Re: On-the-fly index tuple deletion vs. hot_standby

From: Noah Misch <noah(at)leadboat(dot)com>
To: Simon Riggs <simon(at)2ndQuadrant(dot)com>
Cc: pgsql-hackers <pgsql-hackers(at)postgresql(dot)org>, Heikki Linnakangas <heikki(dot)linnakangas(at)enterprisedb(dot)com>
Subject: Re: On-the-fly index tuple deletion vs. hot_standby
Date: 2011-06-14 05:08:27
Message-ID: 20110614050827.GE11441@tornado.leadboat.com
Views: Raw Message | Whole Thread | Download mbox | Resend email
Thread:
Lists: pgsql-hackers

On Mon, Jun 13, 2011 at 04:41:11PM +0100, Simon Riggs wrote:
> On Thu, Jun 9, 2011 at 10:38 PM, Noah Misch <noah(at)leadboat(dot)com> wrote:
> > On Fri, Apr 22, 2011 at 11:10:34AM -0400, Noah Misch wrote:
> >> In an attempt to resuscitate this thread, here's my own shot at that. ?Apologies
> >> in advance if it's just an already-burning straw man.
> > [full proposal at http://archives.postgresql.org/message-id/20110422151034.GA8150@tornado.gateway.2wire.net]
> >
> > Anyone care to comment? ?On this system, which has vacuum_defer_cleanup_age set
> > to 3 peak hours worth of xid consumption, the problem caps recovery conflict
> > hold off at 10-20 minutes. ?It will have the same effect on standby feedback in
> > 9.1. ?I think we should start by using RecentGlobalXmin instead of RecentXmin as
> > the reuse horizon when wal_level = hot_standby, and backpatch that. ?Then,
> > independently consider for master a bloat-avoidance improvement like I outlined
> > most recently; I'm not sure whether that's worth it. ?In any event, I'm hoping
> > to get some consensus on the way forward.
>
> I like your ideas.
>
> (Also, I note that using xids in this way unnecessarily keeps bloat
> around for a long time, if we have periods of mostly read-only
> activity. Interesting point.)

Thanks. Yes, the current approach can mean two long-running-transaction
lifetimes before full space reclamation. Would be nice to avoid.

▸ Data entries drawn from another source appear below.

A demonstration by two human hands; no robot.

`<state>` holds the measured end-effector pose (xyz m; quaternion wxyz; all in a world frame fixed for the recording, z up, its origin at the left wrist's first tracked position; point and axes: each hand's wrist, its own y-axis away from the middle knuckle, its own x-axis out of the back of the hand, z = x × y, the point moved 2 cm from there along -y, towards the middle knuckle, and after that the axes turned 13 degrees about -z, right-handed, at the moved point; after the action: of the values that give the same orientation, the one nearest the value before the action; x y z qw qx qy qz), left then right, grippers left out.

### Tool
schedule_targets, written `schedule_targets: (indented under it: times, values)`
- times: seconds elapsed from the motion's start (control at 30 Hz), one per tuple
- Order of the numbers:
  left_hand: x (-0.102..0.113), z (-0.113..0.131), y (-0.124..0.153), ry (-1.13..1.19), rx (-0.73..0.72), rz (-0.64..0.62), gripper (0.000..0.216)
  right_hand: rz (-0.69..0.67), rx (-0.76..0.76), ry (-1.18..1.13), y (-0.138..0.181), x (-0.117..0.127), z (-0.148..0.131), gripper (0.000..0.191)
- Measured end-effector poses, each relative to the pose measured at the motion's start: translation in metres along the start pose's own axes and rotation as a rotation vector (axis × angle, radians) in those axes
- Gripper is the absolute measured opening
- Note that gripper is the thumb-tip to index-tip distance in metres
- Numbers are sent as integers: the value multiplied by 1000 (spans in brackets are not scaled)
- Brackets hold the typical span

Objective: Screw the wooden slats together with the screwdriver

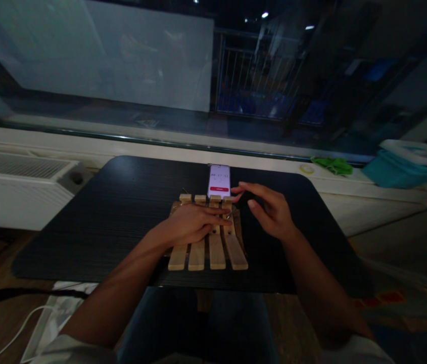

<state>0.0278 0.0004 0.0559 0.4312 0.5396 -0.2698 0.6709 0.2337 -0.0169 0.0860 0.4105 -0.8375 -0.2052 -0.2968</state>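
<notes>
Several light wooden slats (217,253) lie side by side on a brown base, their near ends toward me, with dark holes in some of them. My left hand (188,222) rests flat across the slats, its fingers stretched to the right onto the rightmost one. In my right hand (272,212) is a dark-handled screwdriver (244,200), gripped loosely between thumb and fingers. Its metal shaft slants down to the rightmost slat, beside my left fingertips. The exact contact of the tip is too small to make out.
A lit phone (220,179) lies just behind the slats on the black table (95,222). On the windowsill are a roll of tape (306,169), a green cloth (332,165) and a teal container (402,164). A white radiator (19,187) stands at the left.
</notes>
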Motion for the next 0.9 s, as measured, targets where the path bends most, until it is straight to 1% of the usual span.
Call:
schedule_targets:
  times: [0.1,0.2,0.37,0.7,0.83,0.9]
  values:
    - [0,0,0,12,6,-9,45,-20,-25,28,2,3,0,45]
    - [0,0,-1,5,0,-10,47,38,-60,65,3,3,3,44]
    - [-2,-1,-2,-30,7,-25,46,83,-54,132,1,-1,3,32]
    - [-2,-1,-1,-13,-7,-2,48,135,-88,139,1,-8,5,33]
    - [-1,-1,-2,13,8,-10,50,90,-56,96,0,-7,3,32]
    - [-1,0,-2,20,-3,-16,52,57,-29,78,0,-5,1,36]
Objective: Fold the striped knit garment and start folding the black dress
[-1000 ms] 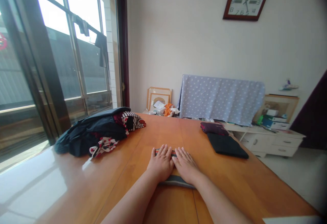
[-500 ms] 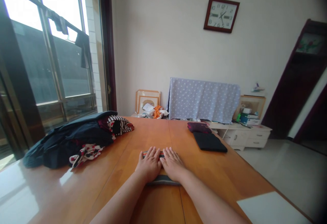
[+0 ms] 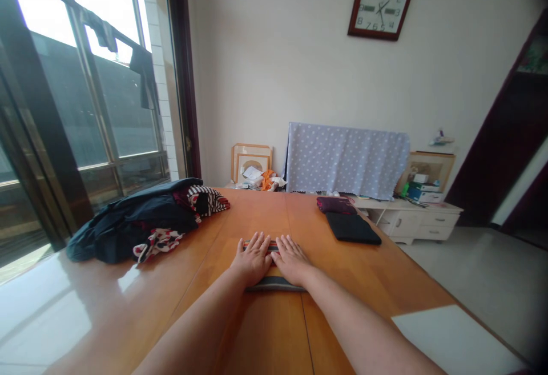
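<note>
A folded striped garment [image 3: 276,284], grey with orange and red bands, lies flat on the wooden table [image 3: 265,335] in front of me. My left hand [image 3: 252,258] rests palm down on its left part, fingers stretched out. Beside it, my right hand [image 3: 291,261] presses flat on the right part, its fingers also extended. The two thumbs meet or nearly meet in the middle. Much of the garment is hidden under my hands, so I cannot tell what kind it is.
A heap of dark clothes [image 3: 132,221] lies at the left, with a striped black-and-white cloth [image 3: 214,201] on its far end. A folded black garment [image 3: 353,228] and a folded maroon one [image 3: 336,205] lie at the right. A white sheet [image 3: 454,335] covers the near right corner.
The camera view has shifted slightly, so the room appears displaced. Both hands stay flat on the striped garment, with little visible movement over it.
</note>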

> I think we would only get away with this approach on leaf pages of the
> index. It doesn't seem worth trying for the locks if we were higher
> up.

Don't we only delete leaf pages? (And, one might say, pages that have become
leaves by having all children deleted.)

> On the standby side, its possible this could generate additional
> buffer pin deadlocks and/or contention. So I would also want to look
> at some deferral mechanism, so that we can mark the block removed, but
> not actually do so until some time later, or we really need to, for
> example when we write new data to that page.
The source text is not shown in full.